Amadeus Blogathon - Seeing Music and Haunting Themes: Diegetic and Non-Diegetic Strategies


This is my entry for this week’s critics blogathon on Milos Forman’s Amadeus.You can read about the project by the blogathon's leader, Vulture critic Bilge Ebiri. As the Oscars approach, it was decided by us that Amadeus is one of the great films that deserved the critical praise the film received, as well as its eight Academy Awards. At the end of this blog, you’ll find links to the other pieces in the series.

            There is certainly something sublime about the music of Mozart, even if we can’t understand why it arouses such feelings. Even those of us who have taken a music class at college perhaps don’t truly understand the genius that has made Mozart better known than any other composer in the world. But what if we could understand it from the mind of a great composer? And what if that understanding could be translated cinematically?

            That’s part of the conceit that makes Amadeus, the 1984 Oscar winner from playwright Peter Shaffer and director Milos Forman, a fascinating film, and perhaps one of the best examples in how directors can use music in film. It would have certainly been easy enough for Forman to simply populate the soundtrack of Amadeus­—a quasi-biopic of Mozart as told through the eyes of a jealous rival named Salieri—with the music of Mozart without much thought in why they chose any particularly piece except the emotions felt. However, Shaffer and Forman use the music as specifically a subjective experience and commentary by Salieri. The music cues, both diegetic music (where the spectator can see where the source of the music is originating) and non-diegetic (music that overlay the soundtrack), offer insight both into how the spectator can understand the genius of Mozart and how the film uses Salieri’s knowledge of Mozart to comment and create a narrative of a man haunted by another. 

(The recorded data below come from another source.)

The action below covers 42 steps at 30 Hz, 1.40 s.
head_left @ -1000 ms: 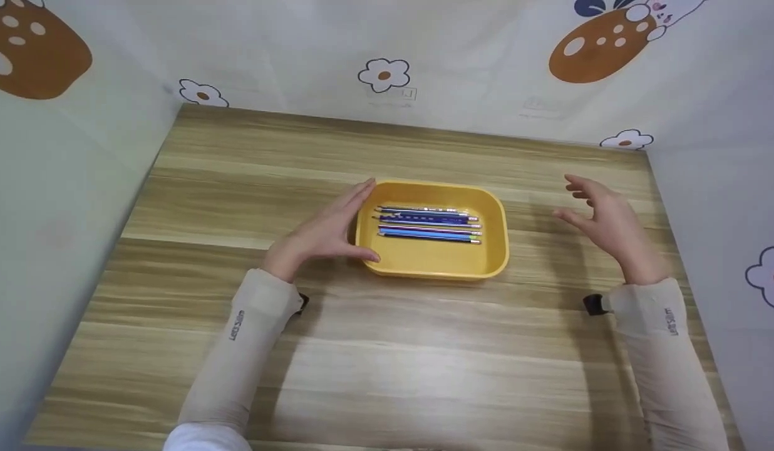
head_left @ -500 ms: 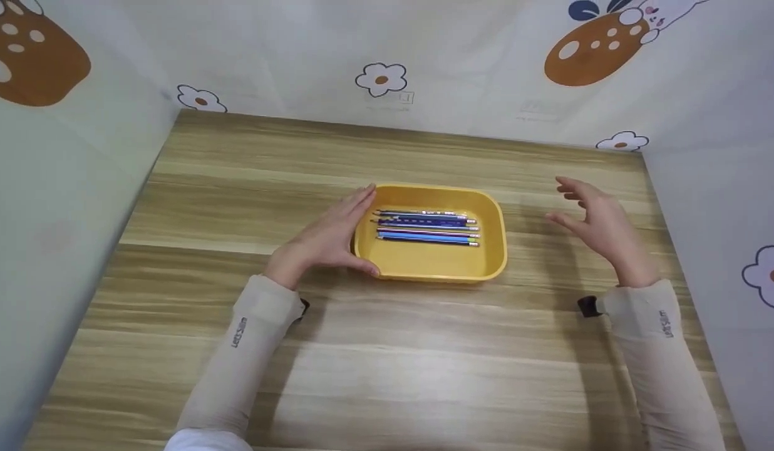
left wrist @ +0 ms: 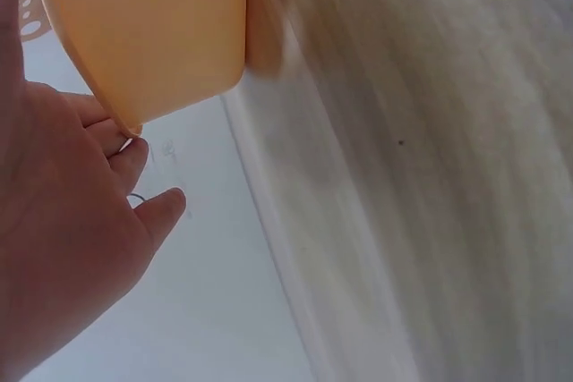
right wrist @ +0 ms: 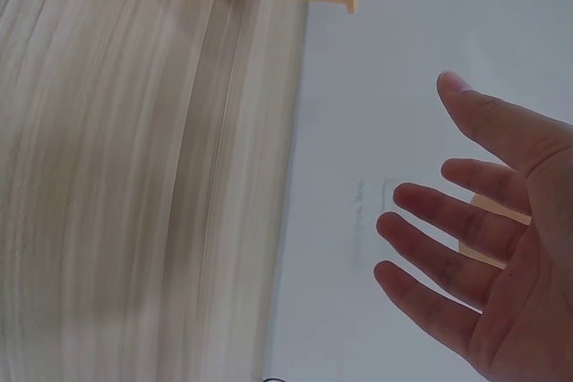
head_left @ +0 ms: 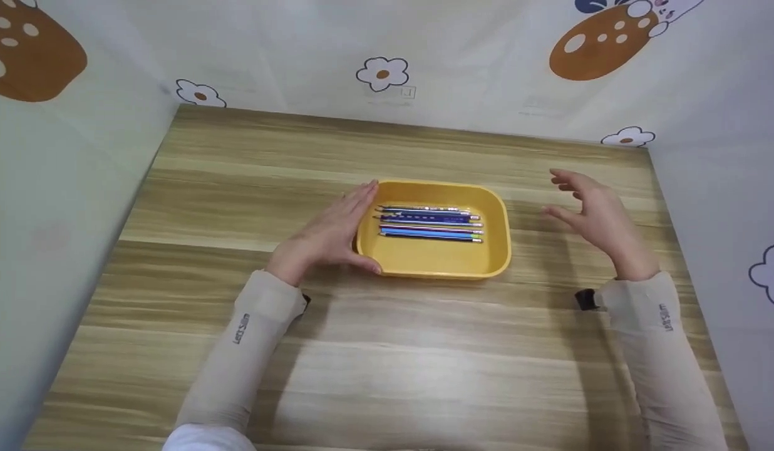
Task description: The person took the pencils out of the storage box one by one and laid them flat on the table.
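Note:
A yellow box [head_left: 437, 274] stands on the wooden table, with several blue and dark pencils [head_left: 431, 234] lying side by side in it. My left hand [head_left: 327, 237] grips its left end, thumb at the front left corner and fingers at the back left one. In the left wrist view some fingertips [left wrist: 130, 157] are against the rim of the box [left wrist: 161, 33]. To the right of the box, my right hand [head_left: 600, 219] is held in the air, apart from it, fingers loosely bent and holding nothing; the right wrist view shows the empty palm [right wrist: 528, 284].
Pale walls or curtains with flower and orange prints [head_left: 382, 74] enclose the table [head_left: 387, 351] at the back and on both sides. A small black device [head_left: 585, 299] sits at my right cuff, another at the left.
My right hand has moved slightly left, nearer the box. My left thumb has slid toward the box's front left corner. The pencils lie as before.

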Tool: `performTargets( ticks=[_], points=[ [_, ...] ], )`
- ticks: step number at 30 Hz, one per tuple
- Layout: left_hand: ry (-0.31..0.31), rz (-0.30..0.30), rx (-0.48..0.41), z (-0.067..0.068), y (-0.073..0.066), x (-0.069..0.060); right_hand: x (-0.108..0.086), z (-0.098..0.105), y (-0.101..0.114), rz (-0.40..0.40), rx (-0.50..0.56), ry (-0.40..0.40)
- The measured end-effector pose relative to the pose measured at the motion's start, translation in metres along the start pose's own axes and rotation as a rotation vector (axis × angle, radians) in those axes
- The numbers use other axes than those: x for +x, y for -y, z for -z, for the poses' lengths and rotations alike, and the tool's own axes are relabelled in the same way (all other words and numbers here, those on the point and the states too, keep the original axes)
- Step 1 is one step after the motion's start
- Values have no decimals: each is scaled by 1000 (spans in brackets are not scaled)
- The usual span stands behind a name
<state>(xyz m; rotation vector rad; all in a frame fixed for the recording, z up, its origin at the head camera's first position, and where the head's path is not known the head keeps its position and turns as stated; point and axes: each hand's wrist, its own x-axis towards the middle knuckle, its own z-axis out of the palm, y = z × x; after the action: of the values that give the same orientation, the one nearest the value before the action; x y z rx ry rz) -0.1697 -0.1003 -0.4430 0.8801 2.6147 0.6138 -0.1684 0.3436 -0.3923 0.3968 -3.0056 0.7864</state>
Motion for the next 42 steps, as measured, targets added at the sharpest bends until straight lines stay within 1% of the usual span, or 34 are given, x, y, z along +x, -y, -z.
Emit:
performTargets(
  ticks=[4, 8, 15, 19, 25, 28, 34, 38, 42],
  points=[
    [32, 28, 43, 4, -3, 0, 5, 0, 6, 22, -7, 11],
    [68, 48, 84, 9, -8, 2, 8, 0, 13, 21, -8, 34],
    [128, 72, 112, 15, -14, 4, 13, -4, 25, 23, 20, 55],
    [134, 81, 142, 17, -16, 4, 18, -4, 32, 35, 22, 62],
    [129, 82, 137, 17, -16, 4, 25, -3, 42, 53, 10, 82],
    [131, 82, 141, 17, -16, 5, 29, -4, 48, 55, 13, 99],
    [139, 78, 159, 18, -17, 7, 38, -6, 62, 42, -21, 133],
    [161, 72, 136, 17, -16, 6, 44, -8, 70, 52, -40, 157],
    [166, 68, 121, 16, -15, 7, 50, -10, 77, 68, -53, 173]
  ],
)
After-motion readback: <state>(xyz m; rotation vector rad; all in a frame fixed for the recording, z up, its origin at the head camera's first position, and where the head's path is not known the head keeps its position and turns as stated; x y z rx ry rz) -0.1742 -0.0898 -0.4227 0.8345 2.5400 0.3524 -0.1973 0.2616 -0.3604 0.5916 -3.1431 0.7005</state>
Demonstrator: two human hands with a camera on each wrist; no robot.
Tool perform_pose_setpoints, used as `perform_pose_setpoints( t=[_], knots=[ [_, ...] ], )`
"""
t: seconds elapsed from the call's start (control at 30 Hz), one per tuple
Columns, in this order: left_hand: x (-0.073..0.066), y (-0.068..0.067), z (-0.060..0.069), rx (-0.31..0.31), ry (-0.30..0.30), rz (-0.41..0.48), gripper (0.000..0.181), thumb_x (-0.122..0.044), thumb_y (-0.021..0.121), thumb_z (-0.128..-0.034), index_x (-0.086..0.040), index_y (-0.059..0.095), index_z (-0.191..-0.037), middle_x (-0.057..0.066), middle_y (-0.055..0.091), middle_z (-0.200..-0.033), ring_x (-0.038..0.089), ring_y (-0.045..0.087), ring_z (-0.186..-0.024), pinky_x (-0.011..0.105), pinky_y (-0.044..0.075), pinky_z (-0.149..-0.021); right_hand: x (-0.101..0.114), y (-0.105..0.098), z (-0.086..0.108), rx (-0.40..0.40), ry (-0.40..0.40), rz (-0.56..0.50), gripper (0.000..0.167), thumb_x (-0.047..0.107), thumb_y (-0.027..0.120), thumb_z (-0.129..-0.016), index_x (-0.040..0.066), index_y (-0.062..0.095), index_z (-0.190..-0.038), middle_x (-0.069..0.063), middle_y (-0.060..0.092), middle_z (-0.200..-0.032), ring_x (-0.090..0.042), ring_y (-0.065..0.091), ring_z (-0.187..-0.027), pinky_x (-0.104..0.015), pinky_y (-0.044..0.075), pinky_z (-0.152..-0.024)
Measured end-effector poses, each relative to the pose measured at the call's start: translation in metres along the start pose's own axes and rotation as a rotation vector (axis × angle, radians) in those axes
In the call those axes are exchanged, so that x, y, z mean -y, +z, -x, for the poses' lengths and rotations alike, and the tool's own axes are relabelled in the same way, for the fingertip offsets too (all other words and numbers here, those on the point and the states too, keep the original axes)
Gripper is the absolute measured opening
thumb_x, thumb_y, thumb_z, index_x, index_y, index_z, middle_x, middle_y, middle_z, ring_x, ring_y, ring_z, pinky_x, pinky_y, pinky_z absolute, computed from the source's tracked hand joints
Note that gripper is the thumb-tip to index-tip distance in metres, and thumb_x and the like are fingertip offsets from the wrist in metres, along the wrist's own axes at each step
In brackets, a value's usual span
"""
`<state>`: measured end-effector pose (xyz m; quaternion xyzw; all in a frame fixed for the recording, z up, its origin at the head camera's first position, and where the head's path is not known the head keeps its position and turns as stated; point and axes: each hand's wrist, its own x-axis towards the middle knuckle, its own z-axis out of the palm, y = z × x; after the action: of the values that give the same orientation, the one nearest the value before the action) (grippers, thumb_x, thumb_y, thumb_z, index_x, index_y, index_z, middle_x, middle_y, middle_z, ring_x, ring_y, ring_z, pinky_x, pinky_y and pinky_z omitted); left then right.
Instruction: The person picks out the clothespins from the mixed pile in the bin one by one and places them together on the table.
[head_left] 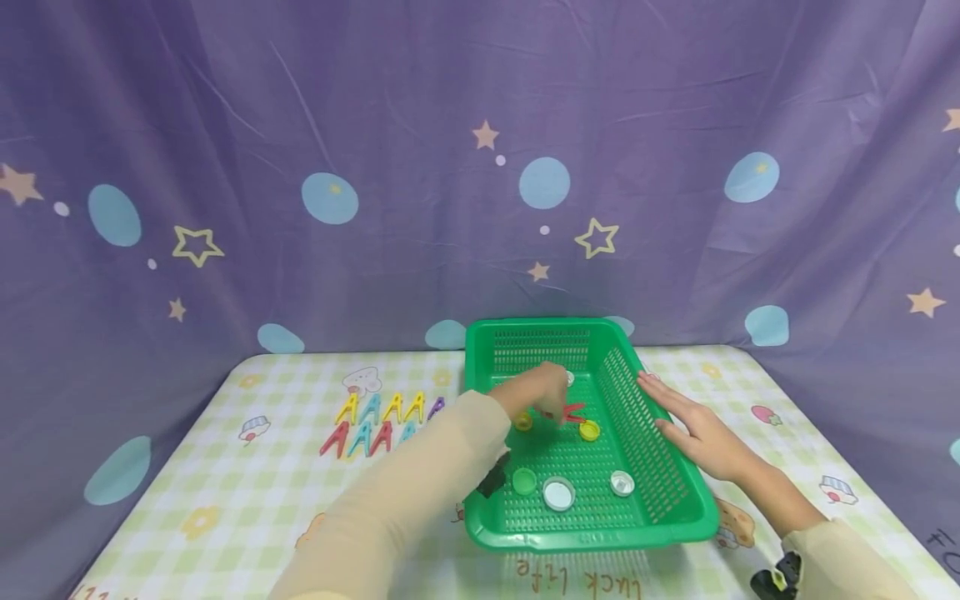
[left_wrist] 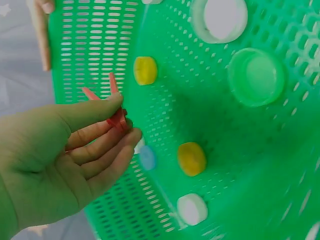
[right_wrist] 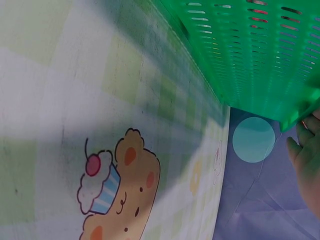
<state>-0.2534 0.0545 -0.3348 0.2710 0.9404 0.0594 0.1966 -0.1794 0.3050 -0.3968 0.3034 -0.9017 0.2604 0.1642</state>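
Observation:
Between thumb and fingertips, my left hand [head_left: 547,388] pinches a red clothespin [left_wrist: 117,114] inside the green basket [head_left: 592,537]; its two legs point away from the palm in the left wrist view. Below it, bottle caps lie scattered on the basket floor: a yellow cap [head_left: 589,430], an orange-yellow cap [left_wrist: 192,159], a green cap [head_left: 524,481], a wide white cap [head_left: 558,493], a small clear-white cap [head_left: 622,483] and a blue cap [left_wrist: 147,158]. My right hand [head_left: 701,433] rests along the basket's right rim, its fingers extended.
Left of the basket, several clothespins in yellow, blue, red and purple lie in two rows, including a red clothespin [head_left: 335,438]. My left forearm partly covers these rows. A checked cloth [head_left: 247,492] covers the table, and a purple curtain [head_left: 420,275] hangs behind it.

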Motion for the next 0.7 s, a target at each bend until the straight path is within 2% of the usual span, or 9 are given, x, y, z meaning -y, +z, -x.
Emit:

            Forman and Shaffer set up our relationship to Salieri and music through the prologue to the film during the framing device, as Salieri tests the priest (essentially a surrogate audience). When playing an excerpt from one of his operas, Salieri lifts his fingers from the piano and begins to conduct. Here, the music shifts from the simple piano that is playing diegetically to a non-diegetic version, now giving the full breadth of the orchestra and singers. Forman then cuts to us watching Salieri perform in a flashback, the audience cheering near the end, and bringing us back to the older Salieri, the applause still filling the soundtrack while the priest looks on confused. This little test sets up how the spectator should understand how the musical cues in the film should be read; they are part of the imaginary landscape of Salieri. Thus, we must view any use of music not as a comment by the writer and director, but their comment on how their interpretation of the protagonist sees Mozart.

            This technique carries on into the narrative proper, most notably in how Forman and Shaffer present sight-reading. The film introduces the act of seeing music as hearing music when Salieri first discovers the sheet music for Mozart’s Mozart “Serenade No 10 In B Flat Major K 361 III Adagio.” It’s a unique moment, because we have already heard the piece performed and conducted by Mozart. But we have only heard it in the way that we are used to hearing it—we hear the beauty but don’t understand it. Two scenes later, Salieri walks upon the sheet music and Forman cuts to a shot of the sheet music. Then, Salieri begins his voiceover, as we cut to old Salieri describing it to the priest. We begin to hear the serenade again, now non-diegetically instead of with the orchestra we heard playing it before. But with Salieri’s description, we don’t just hear Mozart’s music. We hear the bassoons pounding along “like an old squeezebox” and understand the beauty of the oboe coming “down from high above.” We cut back to now a shot looking toward young Salieri looking on the music, his face filled with ecstasy and his hand silently conducting it. But as soon as Mozart unexpectedly grabs the music from the stand, Forman cuts the soundtrack as well.

            Salieri’s description of the music and the linking of shot of the music linking him, along with the non-diegetic music, put the spectator in the subjective perspective of this composer. This not only happens during the sequence described above, but later when Constance, Mozart’s naïve wife, brings originals of his music to Salieri. When he first stares at one of the sheets, a piece by the famous composer comes on that sounds like a choice by Forman to choose something that sounds like an epiphany. But when Salieri turns to a different sheet, the music changes as well. As Salieri flips from each page, Forman changes the music, putting us again in the direct subjective experience (Forman shies away from direct point of view shots, but the use of an over-the-shoulder creates a similar experience).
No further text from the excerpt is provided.